First, there was a recent post on what people spend a lot of their time doing as bioinformaticians. It was called What Do You Waste Your Time On. You might get some ideas there.
Second, there is a high level of programming ability in the bioinformatics community. So, many are used to just scripting whatever they need. In a lot of cases, the end users of bioinformatics software are other programmers. So many programs never get very much polish because the users can usually hack them into something usable without a lot of handholding. Two addition causes of gaps in available software are that the technology keeps changing, making old software obsolete and necessitating new versions, and that most bioinformaticians work in an academic environment where inventing new things is rewarded and maintaining old things is not. I bring all this up so you can a sense of what the bioinformatics software ecosystem is like since you are thinking of getting involved.
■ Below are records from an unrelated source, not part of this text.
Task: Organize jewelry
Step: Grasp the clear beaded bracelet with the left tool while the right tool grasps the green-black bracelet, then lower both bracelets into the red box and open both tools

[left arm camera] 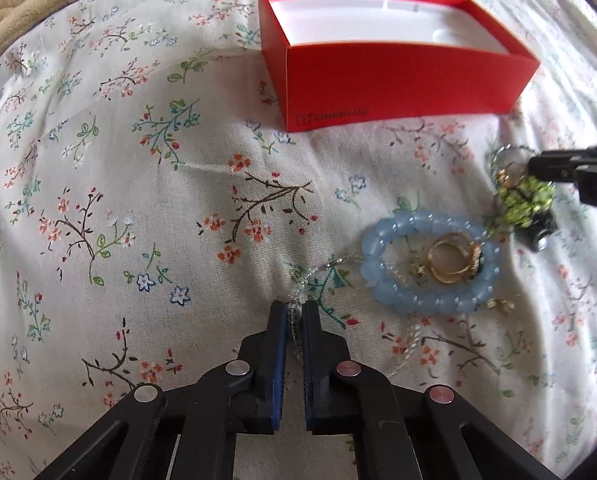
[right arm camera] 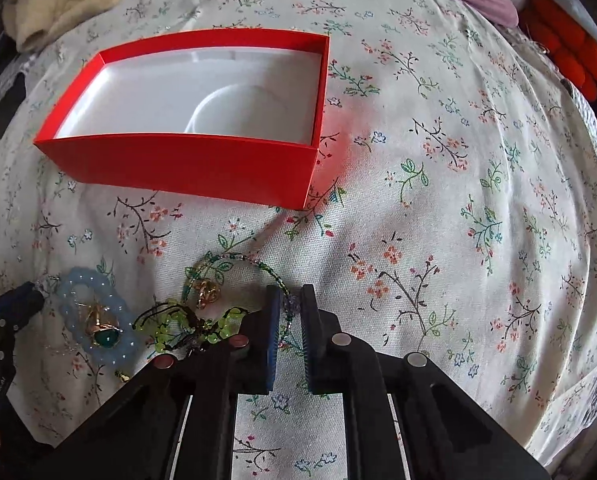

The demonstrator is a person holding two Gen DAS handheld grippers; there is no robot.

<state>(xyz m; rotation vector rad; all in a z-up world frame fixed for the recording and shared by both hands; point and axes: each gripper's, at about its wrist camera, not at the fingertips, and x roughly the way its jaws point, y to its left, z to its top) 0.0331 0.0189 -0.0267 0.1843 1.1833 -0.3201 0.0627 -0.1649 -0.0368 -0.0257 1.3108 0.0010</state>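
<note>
Left tool [left arm camera: 294, 312] narrow around clear bead strand [left arm camera: 298, 300]; right tool [right arm camera: 290, 300] narrow around beaded chain [right arm camera: 274, 276]; glossy red cardboard box [right arm camera: 186, 168] beyond.

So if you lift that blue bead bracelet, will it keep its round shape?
Probably mostly. The blue bead bracelet lies as an uneven oval, so it likely flexes and sags. Its chunky beads look smooth, perhaps slippery. The gold rings lying loose inside it would likely be left behind.
</note>
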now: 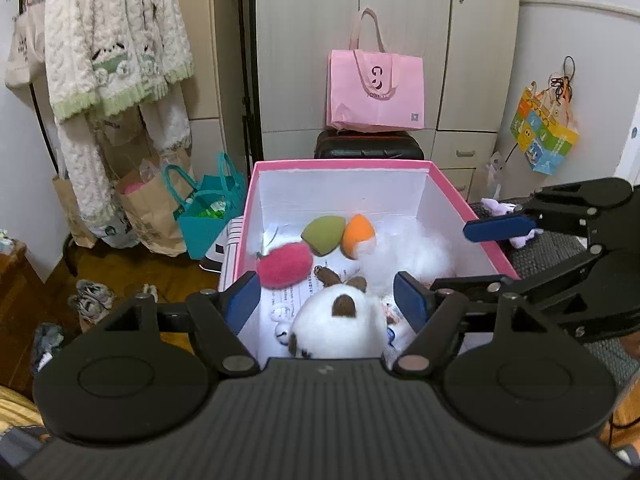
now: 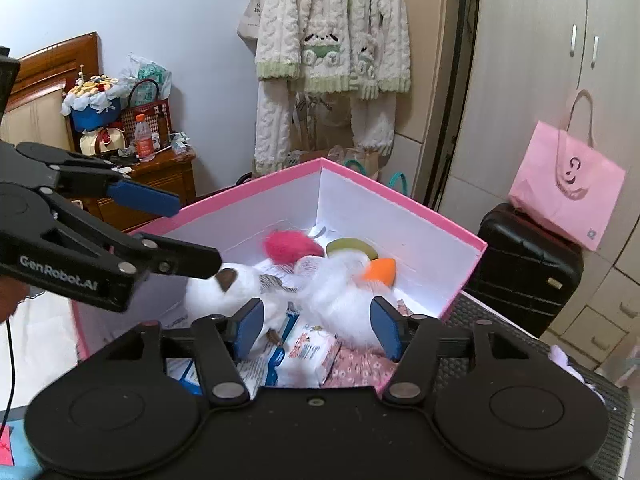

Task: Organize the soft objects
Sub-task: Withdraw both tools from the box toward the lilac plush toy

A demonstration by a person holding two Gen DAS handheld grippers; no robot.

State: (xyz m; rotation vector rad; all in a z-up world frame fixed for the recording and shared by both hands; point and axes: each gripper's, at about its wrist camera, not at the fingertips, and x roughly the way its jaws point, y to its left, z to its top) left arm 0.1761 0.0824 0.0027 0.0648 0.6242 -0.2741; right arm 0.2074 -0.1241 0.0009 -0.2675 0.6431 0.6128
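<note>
A pink box (image 1: 344,164) with white inner walls holds the soft things: a fuzzy magenta ball (image 1: 284,266), a green sponge (image 1: 322,230), an orange sponge (image 1: 358,236), a white fluffy tuft (image 1: 416,256) and a white plush with brown ears (image 1: 340,324). My left gripper (image 1: 328,300) hangs open over the near part of the box, above the white plush, with nothing pressed between its pads. My right gripper (image 2: 318,328) is open over the box (image 2: 400,200) from the other side, above the white tuft (image 2: 340,296). Each gripper shows in the other's view: right gripper (image 1: 480,256), left gripper (image 2: 180,232).
A small purple plush (image 1: 496,206) lies on the grey mat outside the box. Printed packets and a floral cloth (image 2: 360,364) lie on the box floor. A black suitcase (image 1: 368,146) with a pink bag (image 1: 376,88) stands behind, and paper bags (image 1: 152,208) sit on the floor.
</note>
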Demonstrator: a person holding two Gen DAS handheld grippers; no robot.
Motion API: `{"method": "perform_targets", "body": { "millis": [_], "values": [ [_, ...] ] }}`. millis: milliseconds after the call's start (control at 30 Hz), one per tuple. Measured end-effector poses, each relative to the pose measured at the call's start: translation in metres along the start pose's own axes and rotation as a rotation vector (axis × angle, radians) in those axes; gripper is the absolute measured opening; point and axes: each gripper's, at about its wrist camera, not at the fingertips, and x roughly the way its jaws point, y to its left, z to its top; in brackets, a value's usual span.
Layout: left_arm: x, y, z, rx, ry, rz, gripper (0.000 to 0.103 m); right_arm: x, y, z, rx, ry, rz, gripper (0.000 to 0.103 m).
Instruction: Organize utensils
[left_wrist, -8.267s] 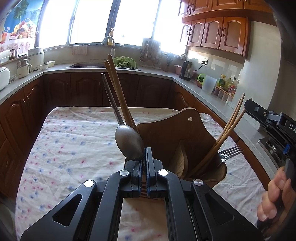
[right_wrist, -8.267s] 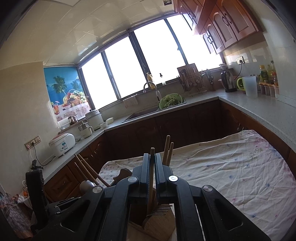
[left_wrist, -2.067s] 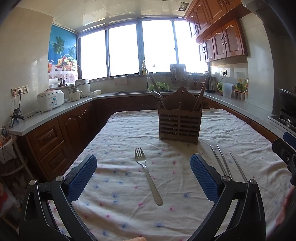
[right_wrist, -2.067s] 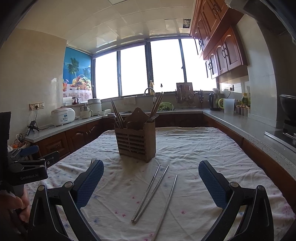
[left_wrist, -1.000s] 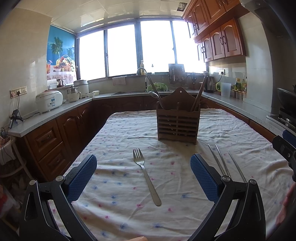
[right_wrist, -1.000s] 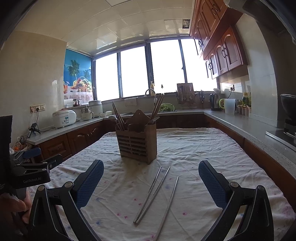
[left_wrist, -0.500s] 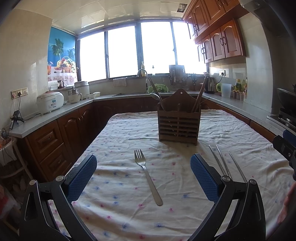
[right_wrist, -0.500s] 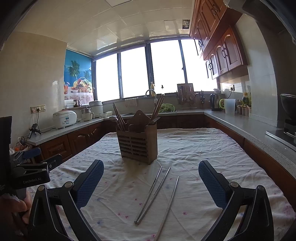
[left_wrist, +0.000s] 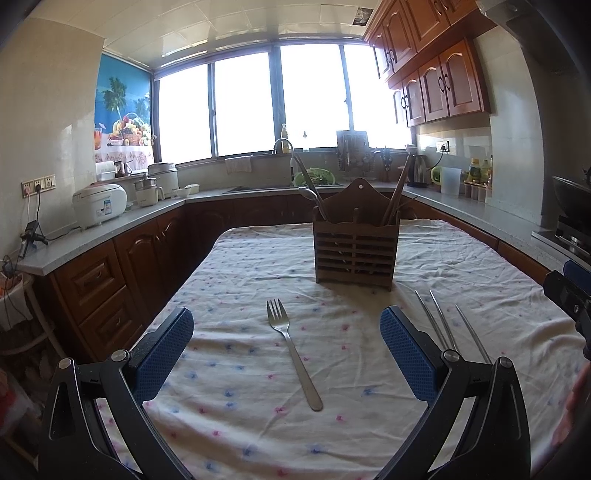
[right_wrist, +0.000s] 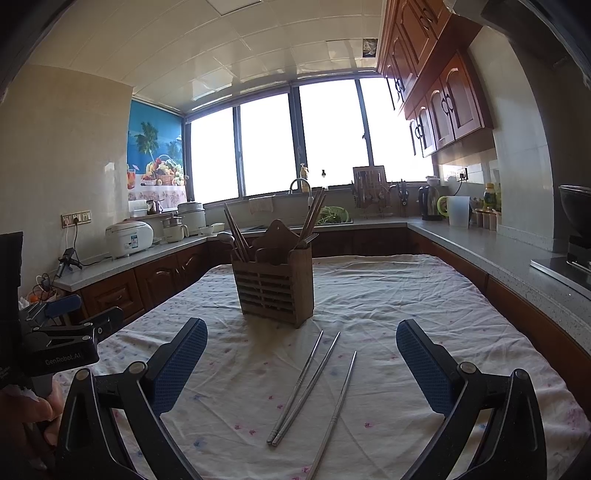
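Note:
A wooden utensil holder (left_wrist: 355, 251) stands mid-table and holds a spoon, wooden chopsticks and a fork; it also shows in the right wrist view (right_wrist: 275, 284). A steel fork (left_wrist: 291, 349) lies on the floral tablecloth, in front of my open, empty left gripper (left_wrist: 286, 352). Three steel chopsticks (right_wrist: 314, 384) lie in front of my open, empty right gripper (right_wrist: 301, 363); they also show at the right of the left wrist view (left_wrist: 447, 325). Both grippers hover above the near end of the table.
The tablecloth (left_wrist: 240, 280) covers the whole table. Dark wooden cabinets with grey counters (left_wrist: 110, 225) ring the room. A rice cooker (left_wrist: 99, 203), a sink and a kettle sit on the counters. A stove (right_wrist: 569, 266) is at the right.
Since 8.3 s ago both grippers let go at the holder, opened and drew back to the table's near end. Over the last second the views hardly shift.

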Motion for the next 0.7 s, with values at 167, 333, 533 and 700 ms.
{"method": "perform_targets", "body": {
  "millis": [167,333,533,700],
  "values": [
    [-0.0008,-0.0003,0.0011,0.002,0.000,-0.005,0.103,0.0002,-0.0007,0.0001,0.001,0.001,0.001,0.103],
    [-0.0010,-0.0005,0.0015,0.000,0.001,-0.005,0.103,0.0003,-0.0012,0.0000,0.002,0.002,0.000,0.103],
    [-0.0003,-0.0011,0.0036,-0.003,0.007,-0.014,0.103,0.0028,-0.0052,-0.0012,0.006,0.010,-0.001,0.103],
    [0.0034,-0.0022,0.0048,-0.004,0.015,-0.026,0.103,0.0078,-0.0096,-0.0013,0.013,0.023,-0.008,0.103]
  ]
}}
Third, my suggestion for a cool project that would be tremendously helpful and accessible to the beginner is writing a program that can easily translate between a large number of bioinformatics data formats. There are a few programs that do some conversions, but no single program that does the vast majority of conversions between say: bed, bedgraph, fixed wiggle, variable wiggle, bigwig, bigbed, sam, bam, fastq, fasta. This is a tremendous amount of work though.
Wow!!!!!!!!!!!!
My comment was just meant to illustrate the eclectic nature of the field. People that work on RNA structure prediction, high throughput sequencing, databases for system's biology, theoretical aspects, phylogeny etc will use vary different software, there is no software that is a sine qua non for being a bioinformatician.
Ok thanks. I'm new at this, so I was looking for a more concrete answer. But I do understand what you mean. I should have been a bit more specific.